** Opening Dataset extract block **
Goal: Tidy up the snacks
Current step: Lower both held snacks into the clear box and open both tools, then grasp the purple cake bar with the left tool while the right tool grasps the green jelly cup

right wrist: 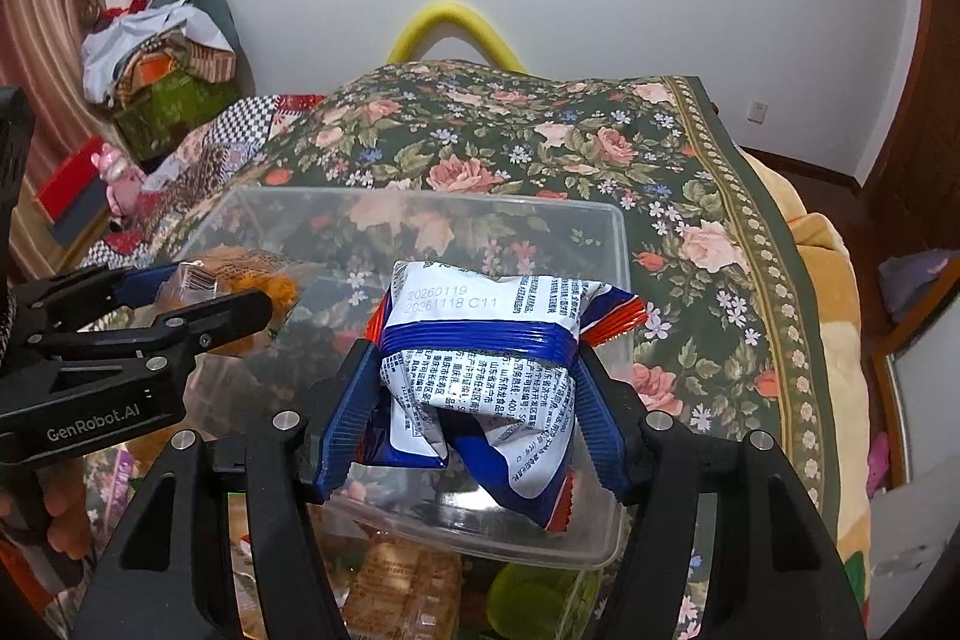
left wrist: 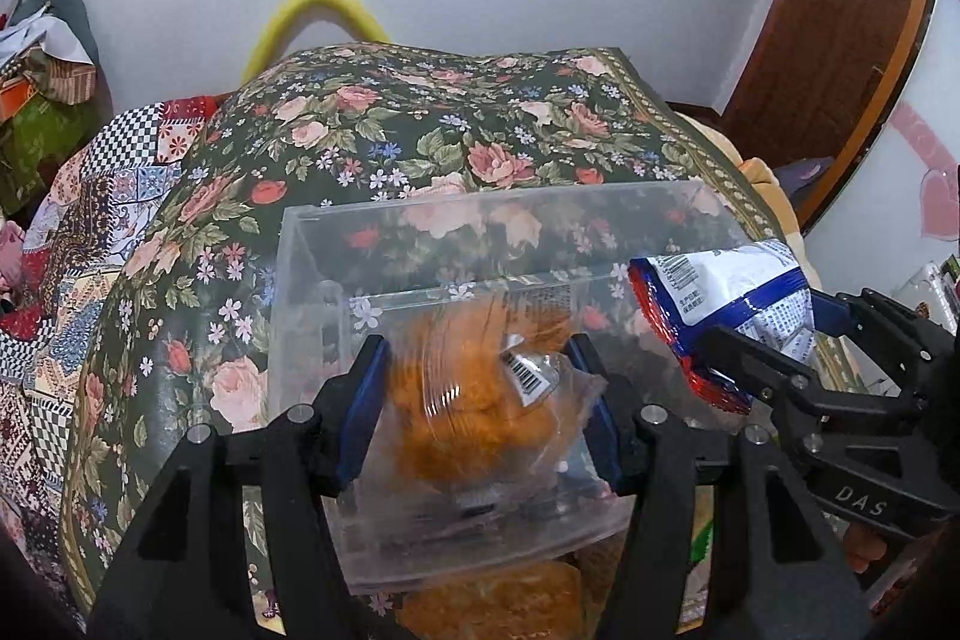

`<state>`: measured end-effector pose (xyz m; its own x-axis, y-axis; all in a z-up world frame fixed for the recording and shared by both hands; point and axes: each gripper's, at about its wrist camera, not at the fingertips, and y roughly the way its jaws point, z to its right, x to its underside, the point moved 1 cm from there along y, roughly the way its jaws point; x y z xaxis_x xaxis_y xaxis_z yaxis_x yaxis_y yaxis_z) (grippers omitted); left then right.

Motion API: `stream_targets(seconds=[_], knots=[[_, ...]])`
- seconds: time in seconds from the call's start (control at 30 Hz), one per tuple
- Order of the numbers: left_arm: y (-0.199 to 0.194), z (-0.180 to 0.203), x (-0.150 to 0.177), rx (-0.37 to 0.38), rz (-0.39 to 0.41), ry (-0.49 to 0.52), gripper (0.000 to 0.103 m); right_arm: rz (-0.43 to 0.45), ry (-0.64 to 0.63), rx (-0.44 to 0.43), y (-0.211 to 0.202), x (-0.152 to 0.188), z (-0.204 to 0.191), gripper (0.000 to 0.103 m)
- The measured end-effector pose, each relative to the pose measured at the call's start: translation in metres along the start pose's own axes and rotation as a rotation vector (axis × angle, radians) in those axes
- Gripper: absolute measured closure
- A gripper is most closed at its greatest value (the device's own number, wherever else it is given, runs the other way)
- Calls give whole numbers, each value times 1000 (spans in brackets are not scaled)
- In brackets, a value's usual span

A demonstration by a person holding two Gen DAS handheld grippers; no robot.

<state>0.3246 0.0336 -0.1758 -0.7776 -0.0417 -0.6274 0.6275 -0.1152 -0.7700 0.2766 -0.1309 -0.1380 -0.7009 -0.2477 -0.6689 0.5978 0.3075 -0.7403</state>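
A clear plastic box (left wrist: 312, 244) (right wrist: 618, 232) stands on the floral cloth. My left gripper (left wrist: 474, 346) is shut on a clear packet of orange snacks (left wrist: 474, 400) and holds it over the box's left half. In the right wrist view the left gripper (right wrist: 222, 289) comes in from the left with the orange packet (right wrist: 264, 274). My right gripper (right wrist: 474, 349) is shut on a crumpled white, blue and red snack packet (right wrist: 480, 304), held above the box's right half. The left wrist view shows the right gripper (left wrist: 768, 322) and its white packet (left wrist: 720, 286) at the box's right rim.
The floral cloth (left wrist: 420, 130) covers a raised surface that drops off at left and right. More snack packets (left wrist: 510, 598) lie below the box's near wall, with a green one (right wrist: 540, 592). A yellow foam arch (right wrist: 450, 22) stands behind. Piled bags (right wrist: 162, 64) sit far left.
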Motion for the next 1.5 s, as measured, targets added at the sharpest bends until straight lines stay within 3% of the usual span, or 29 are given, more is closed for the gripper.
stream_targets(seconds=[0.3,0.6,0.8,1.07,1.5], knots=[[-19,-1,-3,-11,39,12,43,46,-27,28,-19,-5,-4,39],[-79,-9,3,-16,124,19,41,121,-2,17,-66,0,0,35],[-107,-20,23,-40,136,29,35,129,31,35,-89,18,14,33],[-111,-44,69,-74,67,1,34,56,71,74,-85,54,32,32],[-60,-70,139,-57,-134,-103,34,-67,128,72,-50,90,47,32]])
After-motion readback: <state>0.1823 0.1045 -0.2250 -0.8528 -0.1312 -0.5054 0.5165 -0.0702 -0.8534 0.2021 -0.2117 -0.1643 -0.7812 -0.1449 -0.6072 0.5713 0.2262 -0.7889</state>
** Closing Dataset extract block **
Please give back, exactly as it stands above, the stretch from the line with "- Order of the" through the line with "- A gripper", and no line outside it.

Result below.
- Order of the numbers: left_arm: y (-0.199 to 0.194), z (-0.180 to 0.203), x (-0.150 to 0.177), rx (-0.37 to 0.38), rz (-0.39 to 0.41), ry (-0.49 to 0.52), gripper (0.000 to 0.103 m); right_arm: rz (-0.43 to 0.45), ry (-0.64 to 0.63), rx (-0.44 to 0.43), y (-0.211 to 0.202), x (-0.152 to 0.188), z (-0.204 to 0.191), gripper (0.000 to 0.103 m)
- The measured end-effector pose, each relative to the pose measured at the call's start: translation in metres along the start pose's own axes and rotation as a rotation vector (axis × angle, radians) in those axes
- Gripper: absolute measured closure
- A gripper is most closed at its greatest value (the device's own number, wherever else it is given, runs the other way)

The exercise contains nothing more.